From education to employment

Dragon’s Den’s Theo Paphitis on supporting young people to get into enterprise

Covid is breeding more #entrepreneurs than ever before 

Each week Sharon Davies, CEO of Young Enterprise, will be having conversations with teachers, young professionals, entrepreneurs as well as charity and business leaders in the new podcast series “Enterprising Mindsets”, exploring different people’s perspective on an enterprising mindset, it’s contribution to their journey and their view on its role in building futures.

This week Dragon’s Den star Theo Paphitis, talks about what it means to be an entrepreneur, the importance of talking about failure and what an enterprising mindset means to him.

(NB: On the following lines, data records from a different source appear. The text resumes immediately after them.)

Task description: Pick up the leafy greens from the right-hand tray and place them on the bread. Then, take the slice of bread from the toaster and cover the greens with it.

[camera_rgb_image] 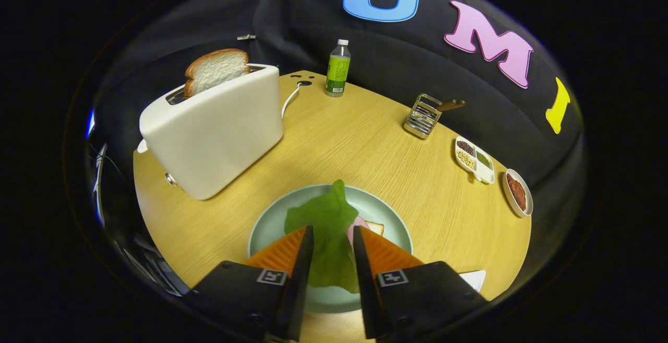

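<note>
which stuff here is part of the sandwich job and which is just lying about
Job: leafy greens between the gripper fingers, touching both; green plate; bread on it; toaster; bread slice in it.
Lying about: bottle, wire rack, divided bean dish, small red-filled dish.

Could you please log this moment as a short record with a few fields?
gripper: gripper fingers either side of the leafy greens, grip not certain
greens: over the green plate, covering most of the bread
toaster: white toaster beyond the plate, bread slice sticking up from its slot
table: bottle, wire rack, divided dish
</note>
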Demonstrator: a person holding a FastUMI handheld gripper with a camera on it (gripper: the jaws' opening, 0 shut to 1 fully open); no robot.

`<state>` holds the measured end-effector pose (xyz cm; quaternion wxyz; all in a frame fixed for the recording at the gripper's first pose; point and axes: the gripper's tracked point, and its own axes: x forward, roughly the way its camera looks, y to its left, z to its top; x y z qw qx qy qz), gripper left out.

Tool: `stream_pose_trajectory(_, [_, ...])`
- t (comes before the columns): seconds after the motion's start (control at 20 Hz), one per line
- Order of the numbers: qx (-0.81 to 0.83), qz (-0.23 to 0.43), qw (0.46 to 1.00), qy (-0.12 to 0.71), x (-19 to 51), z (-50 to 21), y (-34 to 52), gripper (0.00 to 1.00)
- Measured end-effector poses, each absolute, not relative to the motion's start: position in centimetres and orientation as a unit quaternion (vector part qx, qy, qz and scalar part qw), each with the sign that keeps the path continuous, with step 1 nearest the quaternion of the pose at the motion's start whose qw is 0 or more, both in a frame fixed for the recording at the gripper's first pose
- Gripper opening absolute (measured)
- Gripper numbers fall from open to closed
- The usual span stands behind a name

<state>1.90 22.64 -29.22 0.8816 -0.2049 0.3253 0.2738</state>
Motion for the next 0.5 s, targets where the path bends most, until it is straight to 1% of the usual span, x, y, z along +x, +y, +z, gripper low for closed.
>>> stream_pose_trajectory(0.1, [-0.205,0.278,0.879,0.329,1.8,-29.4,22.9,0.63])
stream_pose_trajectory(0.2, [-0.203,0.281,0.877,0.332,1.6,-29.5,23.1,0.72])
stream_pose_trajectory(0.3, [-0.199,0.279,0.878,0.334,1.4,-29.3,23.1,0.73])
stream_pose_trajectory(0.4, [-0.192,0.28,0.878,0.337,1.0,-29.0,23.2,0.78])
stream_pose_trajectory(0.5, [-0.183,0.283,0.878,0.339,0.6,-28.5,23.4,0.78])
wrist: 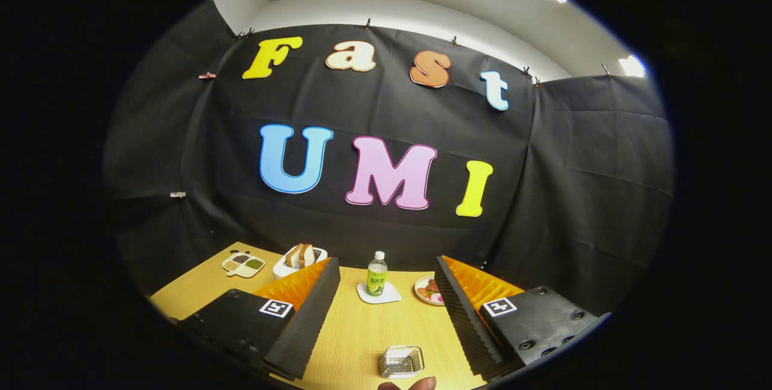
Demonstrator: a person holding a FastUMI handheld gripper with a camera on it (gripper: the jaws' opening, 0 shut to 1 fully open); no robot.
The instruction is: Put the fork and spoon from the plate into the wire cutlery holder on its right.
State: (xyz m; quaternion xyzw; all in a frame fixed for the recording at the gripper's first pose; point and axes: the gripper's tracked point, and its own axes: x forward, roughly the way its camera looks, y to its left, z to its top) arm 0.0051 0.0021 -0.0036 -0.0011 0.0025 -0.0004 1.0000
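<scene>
My gripper hung above the surface with its fingers spread wide and nothing between them, pointing toward the booth's black cloth wall. Low in the frame, between the two fingers and close to me, sat the wire holder, a small clear-looking basket with metal ribs, standing on the wood by itself. Just under it, at the very bottom of the frame, the tips of a hand poked in. Farther off, in the gap between the fingertips, a green bottle with a white cap stood upright on a white coaster. To the right of the coaster, partly hidden behind my right finger, lay a plate with reddish bits on it; I could not tell whether the fork and spoon were there. Left of centre, beyond my left finger, a white toaster held slices of bread, and further left a divided dish carried small heaps of grains or beans.
</scene>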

Theo discussed why problem-solving, resourcefulness and passion are key elements of entrepreneurship, and why there is no one type of entrepreneur, but they all have passion and hard work at the heart of their success:

“[The] current climate will now breed, in my opinion, more entrepreneurs than ever before because, to go back to how we started this conversation, there’ll be a requirement. There’ll be a requirement for people to go out there and do their own thing. More and more people will actually be thinking and executing their dreams of running their own business, working for themselves.”

“Children are never ever too young to learn by enterprise, because enterprise is a life skill. The ability to communicate. The ability to present. The ability to understand. These are all things that you need in your life.” 

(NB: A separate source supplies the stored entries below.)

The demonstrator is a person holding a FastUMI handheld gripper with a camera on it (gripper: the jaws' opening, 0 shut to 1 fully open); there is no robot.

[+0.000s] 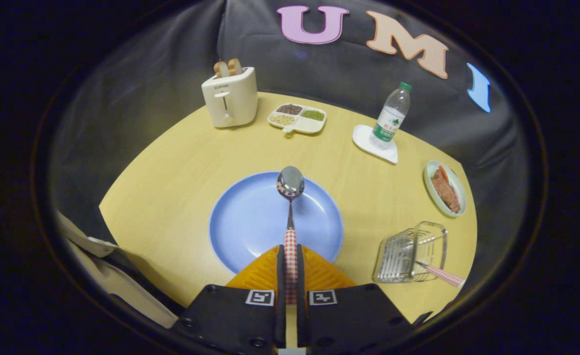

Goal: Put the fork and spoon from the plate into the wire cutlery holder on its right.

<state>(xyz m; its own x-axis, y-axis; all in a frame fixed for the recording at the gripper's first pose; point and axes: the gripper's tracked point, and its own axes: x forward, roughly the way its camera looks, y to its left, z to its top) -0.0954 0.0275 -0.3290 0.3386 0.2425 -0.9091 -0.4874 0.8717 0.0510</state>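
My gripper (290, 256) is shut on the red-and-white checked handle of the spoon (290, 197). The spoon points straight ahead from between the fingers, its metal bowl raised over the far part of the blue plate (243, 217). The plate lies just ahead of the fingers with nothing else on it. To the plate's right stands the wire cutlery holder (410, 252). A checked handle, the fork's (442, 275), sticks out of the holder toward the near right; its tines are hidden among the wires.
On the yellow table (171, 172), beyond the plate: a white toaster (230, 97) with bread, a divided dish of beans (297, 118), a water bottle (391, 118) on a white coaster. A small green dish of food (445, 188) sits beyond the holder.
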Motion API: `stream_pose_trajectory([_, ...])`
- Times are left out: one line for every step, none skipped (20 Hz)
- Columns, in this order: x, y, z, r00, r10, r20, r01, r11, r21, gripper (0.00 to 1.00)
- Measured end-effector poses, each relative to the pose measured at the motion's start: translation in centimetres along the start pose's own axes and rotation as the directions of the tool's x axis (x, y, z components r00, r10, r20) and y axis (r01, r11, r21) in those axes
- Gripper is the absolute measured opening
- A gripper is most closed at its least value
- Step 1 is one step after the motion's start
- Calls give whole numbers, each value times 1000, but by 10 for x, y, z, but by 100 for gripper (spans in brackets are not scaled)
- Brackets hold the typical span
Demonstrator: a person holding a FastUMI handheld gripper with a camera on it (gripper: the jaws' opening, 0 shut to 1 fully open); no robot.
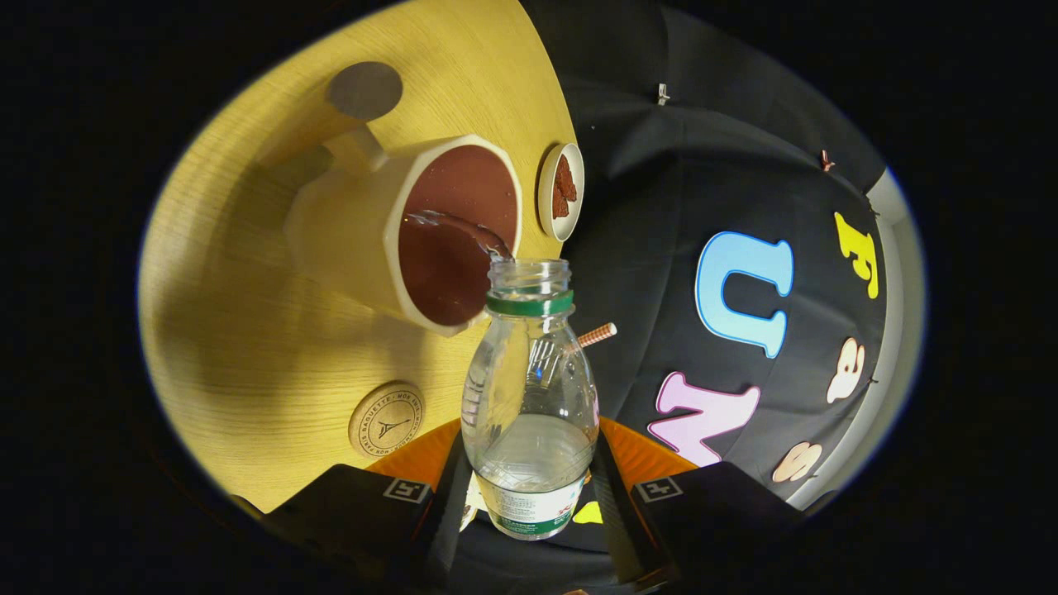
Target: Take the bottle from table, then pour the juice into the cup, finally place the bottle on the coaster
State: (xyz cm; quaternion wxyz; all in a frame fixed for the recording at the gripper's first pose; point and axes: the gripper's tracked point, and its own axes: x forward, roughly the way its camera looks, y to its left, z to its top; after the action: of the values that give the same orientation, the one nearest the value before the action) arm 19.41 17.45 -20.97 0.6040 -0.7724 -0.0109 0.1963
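While the whole scene appears tipped sideways, the light wooden worktop (248,330) occupies the left part of the gripper view. On it, farthest from the fingers, lies a round grey coaster (365,89). Just beside it stands a cream faceted cup (347,223) with a handle and a dark reddish-brown inside, its mouth turned toward the bottle. Nearer the fingers, a round cork-coloured coaster (386,419) with a printed ring emblem rests flat on the wood. The fingers (529,487) are closed on the lower body of a clear plastic bottle (529,397), one pressing each side. The bottle is uncapped, with a green ring below its neck, and some clear liquid sits near its base. A thin stream (463,227) runs from the bottle's mouth into the cup. Beyond the cup's rim, a small white dish (561,192) holds something reddish-brown. A striped straw-like stick (597,335) shows just past the bottle's shoulder.
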Motion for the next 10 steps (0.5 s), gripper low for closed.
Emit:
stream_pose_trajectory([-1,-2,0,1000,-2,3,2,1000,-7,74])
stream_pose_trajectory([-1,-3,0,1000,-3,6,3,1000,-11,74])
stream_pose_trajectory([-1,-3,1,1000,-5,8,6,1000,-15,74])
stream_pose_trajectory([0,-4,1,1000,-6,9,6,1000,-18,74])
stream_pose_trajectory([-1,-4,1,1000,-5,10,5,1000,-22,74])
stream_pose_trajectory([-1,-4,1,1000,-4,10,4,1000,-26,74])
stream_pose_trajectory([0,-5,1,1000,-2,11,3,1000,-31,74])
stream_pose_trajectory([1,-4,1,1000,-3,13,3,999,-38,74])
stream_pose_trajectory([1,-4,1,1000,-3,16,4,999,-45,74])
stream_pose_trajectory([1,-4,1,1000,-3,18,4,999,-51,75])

“There’s just one key rule that you’ve got to understand when you go into business or want to become an entrepreneur. You are going to fail at some stage on something. The key rule is never ever bet the farm. In other words, don’t go all in. Learn from your failures but just make sure your failures don’t kill you off.” 

“If you look at where people have made their money, entrepreneurs have made their money, it’s rarely on the first venture. It’s often second, third, and sometimes fourth or fifth venture. It doesn’t have to go right first time. You can keep out there and learning from what you did before, to make the second time better.” 

“There are a lot of new challenges now. Because the world is changing, consumer habits are changing, the way we lead our lives is changing. As I said earlier, it’s a very exciting time to be an entrepreneur, even for someone starting to be an entrepreneur.”

Young Enterprise is a national charity that has helped over four million school aged children access key enterprise, employability and financial education skills.